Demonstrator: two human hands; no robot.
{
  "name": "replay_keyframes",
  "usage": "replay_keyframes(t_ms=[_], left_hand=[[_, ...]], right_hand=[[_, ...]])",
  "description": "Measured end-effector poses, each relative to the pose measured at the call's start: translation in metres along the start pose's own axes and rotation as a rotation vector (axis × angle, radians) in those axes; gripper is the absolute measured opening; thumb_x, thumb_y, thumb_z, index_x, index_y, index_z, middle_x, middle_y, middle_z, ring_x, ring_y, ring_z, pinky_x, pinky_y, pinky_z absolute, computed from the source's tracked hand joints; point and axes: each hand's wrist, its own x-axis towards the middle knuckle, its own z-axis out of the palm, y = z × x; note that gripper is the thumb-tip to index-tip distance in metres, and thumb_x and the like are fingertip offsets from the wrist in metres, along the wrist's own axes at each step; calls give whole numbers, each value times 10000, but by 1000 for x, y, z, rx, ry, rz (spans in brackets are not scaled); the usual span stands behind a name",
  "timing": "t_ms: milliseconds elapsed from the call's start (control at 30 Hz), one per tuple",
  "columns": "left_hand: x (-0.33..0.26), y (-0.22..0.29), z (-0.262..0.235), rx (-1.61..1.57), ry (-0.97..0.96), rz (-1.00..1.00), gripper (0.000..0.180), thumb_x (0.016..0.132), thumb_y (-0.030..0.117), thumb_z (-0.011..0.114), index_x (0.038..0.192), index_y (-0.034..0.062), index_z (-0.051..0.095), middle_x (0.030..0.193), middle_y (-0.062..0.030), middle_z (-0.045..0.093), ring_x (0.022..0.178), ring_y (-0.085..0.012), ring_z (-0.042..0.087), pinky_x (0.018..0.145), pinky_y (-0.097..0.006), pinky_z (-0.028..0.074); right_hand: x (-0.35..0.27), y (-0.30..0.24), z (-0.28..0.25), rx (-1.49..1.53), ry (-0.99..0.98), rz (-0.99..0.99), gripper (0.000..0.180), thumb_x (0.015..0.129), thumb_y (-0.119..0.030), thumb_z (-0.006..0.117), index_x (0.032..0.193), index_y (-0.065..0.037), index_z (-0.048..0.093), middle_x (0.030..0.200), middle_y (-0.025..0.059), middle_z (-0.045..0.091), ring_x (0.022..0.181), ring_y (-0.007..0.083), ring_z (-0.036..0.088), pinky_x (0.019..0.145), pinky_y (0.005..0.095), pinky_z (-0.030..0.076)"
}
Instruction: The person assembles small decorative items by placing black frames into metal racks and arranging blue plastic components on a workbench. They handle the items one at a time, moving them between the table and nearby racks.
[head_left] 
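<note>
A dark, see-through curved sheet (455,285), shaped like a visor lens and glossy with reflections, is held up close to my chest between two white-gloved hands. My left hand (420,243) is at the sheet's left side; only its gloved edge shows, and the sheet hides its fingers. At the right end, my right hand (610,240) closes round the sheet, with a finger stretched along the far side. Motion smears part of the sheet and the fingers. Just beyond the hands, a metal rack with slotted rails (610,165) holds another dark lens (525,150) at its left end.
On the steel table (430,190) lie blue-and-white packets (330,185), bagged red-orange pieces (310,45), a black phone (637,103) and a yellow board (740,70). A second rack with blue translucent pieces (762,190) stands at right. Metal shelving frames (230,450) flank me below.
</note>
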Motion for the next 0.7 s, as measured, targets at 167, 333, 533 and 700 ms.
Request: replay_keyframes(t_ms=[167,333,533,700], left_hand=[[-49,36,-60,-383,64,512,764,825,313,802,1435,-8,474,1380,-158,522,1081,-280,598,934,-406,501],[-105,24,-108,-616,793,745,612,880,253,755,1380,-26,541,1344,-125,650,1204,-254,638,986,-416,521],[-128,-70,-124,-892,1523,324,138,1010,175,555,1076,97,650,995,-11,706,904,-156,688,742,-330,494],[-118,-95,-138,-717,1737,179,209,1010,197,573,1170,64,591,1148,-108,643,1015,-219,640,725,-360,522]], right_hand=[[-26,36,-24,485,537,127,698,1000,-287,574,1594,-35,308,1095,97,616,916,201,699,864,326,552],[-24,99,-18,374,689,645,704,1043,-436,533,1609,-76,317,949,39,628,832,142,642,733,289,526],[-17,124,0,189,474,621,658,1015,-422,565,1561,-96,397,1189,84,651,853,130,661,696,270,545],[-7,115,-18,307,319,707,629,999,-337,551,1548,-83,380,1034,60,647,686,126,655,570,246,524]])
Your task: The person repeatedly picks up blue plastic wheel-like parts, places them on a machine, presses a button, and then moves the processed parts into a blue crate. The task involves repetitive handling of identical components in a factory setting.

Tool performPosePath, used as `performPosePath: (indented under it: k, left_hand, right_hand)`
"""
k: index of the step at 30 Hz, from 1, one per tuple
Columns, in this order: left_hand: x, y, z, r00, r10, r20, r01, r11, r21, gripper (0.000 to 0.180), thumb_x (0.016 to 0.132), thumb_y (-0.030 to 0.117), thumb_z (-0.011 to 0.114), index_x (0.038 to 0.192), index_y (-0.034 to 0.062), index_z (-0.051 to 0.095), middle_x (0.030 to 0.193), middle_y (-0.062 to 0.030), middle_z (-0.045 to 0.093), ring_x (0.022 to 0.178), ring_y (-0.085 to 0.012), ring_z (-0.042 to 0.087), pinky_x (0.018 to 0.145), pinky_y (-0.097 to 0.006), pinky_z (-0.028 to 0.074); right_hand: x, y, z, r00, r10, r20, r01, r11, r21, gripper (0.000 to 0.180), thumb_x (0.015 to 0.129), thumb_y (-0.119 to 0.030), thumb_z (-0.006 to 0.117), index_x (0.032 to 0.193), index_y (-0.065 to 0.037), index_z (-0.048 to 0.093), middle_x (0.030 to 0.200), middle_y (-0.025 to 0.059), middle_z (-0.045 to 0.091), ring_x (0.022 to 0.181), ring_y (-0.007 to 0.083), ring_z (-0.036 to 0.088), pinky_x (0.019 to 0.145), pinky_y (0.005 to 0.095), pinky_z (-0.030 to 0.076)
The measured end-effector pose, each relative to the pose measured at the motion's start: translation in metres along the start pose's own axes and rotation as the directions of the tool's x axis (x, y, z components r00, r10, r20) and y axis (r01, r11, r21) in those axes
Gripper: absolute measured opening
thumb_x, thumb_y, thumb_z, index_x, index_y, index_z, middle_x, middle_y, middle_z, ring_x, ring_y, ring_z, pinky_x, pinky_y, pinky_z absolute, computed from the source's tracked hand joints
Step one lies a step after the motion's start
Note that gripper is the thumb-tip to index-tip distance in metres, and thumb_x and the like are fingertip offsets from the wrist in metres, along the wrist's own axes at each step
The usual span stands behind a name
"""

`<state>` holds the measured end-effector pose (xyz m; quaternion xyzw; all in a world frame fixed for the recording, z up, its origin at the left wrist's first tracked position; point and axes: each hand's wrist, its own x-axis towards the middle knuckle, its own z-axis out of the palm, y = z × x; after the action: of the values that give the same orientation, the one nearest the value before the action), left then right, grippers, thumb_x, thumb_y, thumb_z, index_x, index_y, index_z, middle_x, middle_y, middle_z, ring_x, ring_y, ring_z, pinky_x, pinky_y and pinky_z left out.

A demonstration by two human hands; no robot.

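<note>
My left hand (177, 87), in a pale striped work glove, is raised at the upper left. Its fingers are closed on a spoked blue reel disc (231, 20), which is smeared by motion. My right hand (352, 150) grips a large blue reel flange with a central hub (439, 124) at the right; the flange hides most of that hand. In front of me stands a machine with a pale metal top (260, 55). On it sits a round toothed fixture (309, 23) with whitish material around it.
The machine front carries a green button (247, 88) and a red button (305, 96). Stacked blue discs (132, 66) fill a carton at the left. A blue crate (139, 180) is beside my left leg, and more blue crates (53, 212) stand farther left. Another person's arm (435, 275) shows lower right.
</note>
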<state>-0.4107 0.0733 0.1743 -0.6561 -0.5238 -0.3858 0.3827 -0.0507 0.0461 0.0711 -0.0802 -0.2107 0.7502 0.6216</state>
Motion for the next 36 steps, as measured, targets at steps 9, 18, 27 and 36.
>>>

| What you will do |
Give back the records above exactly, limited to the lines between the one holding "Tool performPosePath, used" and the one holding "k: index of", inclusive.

| Result |
Tool performPosePath, used as `performPosePath: (indented under it: k, left_hand, right_hand)`
"""
k: index of the step at 30 Hz, from 1, one per tuple

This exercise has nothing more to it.